_Source data_.
· · · · ·

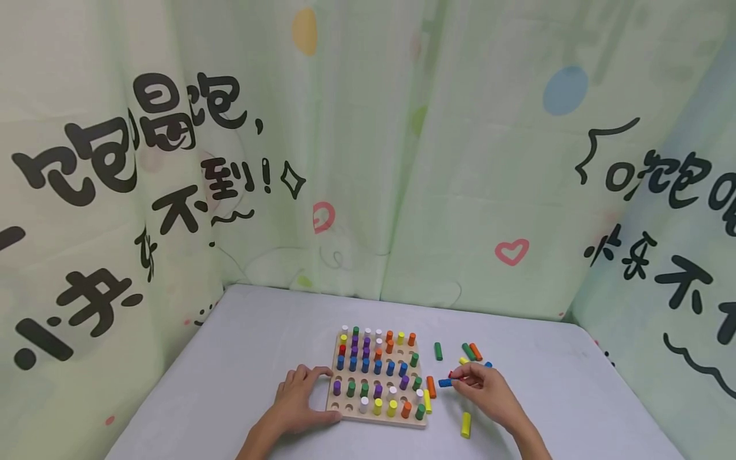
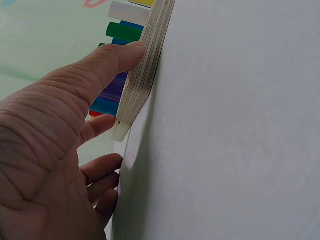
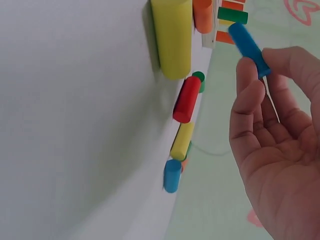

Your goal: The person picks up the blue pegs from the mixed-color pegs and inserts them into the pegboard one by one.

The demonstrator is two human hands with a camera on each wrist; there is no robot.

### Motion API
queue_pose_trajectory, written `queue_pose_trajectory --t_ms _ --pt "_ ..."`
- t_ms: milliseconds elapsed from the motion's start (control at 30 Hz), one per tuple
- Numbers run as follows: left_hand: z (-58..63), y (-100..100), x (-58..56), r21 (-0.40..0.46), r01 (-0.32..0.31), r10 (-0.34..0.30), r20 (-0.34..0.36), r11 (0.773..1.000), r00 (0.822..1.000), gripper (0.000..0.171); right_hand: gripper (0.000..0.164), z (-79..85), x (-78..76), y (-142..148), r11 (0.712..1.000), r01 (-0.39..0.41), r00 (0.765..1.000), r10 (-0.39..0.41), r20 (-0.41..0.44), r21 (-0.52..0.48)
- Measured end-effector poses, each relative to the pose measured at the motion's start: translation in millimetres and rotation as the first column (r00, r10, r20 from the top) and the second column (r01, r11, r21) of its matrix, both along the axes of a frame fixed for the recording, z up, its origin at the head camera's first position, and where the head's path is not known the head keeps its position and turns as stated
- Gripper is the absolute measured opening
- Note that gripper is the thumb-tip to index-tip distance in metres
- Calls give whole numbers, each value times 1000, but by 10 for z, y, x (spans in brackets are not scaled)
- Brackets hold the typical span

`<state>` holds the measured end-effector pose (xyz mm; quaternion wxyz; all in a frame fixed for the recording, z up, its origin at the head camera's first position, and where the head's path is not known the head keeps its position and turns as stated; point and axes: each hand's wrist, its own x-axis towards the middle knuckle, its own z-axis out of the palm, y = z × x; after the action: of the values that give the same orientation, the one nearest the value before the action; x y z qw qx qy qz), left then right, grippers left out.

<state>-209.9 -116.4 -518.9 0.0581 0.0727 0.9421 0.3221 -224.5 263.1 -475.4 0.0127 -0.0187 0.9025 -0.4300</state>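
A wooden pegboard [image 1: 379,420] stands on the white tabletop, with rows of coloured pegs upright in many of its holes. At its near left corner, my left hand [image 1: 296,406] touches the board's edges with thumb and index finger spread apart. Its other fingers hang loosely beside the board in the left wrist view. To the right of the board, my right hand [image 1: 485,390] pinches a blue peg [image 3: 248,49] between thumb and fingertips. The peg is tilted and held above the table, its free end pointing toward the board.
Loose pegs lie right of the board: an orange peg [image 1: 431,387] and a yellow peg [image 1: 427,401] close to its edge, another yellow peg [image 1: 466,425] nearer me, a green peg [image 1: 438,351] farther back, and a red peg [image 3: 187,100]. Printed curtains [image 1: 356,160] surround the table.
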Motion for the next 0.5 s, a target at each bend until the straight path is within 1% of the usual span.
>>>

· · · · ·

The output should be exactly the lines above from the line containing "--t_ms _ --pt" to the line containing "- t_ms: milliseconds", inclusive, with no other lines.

_Answer box_.
queue_pose_trajectory, written `queue_pose_trajectory --t_ms _ --pt "_ ..."`
- t_ms: milliseconds elapsed from the motion's start (control at 30 Hz), one per tuple

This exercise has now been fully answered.